**Directions:**
For every line in the data below that contains "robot", copy the line.

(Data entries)
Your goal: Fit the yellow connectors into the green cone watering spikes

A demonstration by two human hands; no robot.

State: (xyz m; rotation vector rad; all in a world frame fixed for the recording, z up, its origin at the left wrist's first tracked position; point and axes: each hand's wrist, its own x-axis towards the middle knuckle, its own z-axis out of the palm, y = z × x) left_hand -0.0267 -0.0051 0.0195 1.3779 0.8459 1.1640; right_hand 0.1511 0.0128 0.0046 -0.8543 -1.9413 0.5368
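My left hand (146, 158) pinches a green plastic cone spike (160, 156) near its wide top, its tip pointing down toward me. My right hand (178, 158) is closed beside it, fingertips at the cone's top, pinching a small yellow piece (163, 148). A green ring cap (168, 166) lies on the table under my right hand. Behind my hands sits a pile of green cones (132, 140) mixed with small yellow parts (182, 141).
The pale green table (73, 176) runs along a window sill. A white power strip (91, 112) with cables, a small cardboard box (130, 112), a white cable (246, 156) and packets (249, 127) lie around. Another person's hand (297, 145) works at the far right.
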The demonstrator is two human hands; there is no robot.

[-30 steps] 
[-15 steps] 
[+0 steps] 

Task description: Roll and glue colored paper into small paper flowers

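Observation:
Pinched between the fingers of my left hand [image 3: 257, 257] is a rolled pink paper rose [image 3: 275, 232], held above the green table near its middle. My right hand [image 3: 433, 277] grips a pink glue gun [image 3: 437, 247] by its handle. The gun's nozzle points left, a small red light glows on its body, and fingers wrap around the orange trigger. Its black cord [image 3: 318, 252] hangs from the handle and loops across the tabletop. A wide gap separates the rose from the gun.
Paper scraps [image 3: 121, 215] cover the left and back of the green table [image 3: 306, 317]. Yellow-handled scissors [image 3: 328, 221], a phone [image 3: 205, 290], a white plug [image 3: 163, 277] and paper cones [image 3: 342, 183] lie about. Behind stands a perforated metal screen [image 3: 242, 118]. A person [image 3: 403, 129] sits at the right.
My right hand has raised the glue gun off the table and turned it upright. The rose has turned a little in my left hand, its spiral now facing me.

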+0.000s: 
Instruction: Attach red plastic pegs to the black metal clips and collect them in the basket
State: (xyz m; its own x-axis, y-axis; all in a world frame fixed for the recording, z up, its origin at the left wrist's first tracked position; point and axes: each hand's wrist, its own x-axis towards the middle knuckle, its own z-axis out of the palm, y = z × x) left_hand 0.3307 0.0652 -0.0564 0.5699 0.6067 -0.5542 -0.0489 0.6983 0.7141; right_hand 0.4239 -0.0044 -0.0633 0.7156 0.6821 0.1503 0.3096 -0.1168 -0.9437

**Written solution:**
A demonstration by two human hands; no robot.
The demonstrator is two human hands; there is no robot.

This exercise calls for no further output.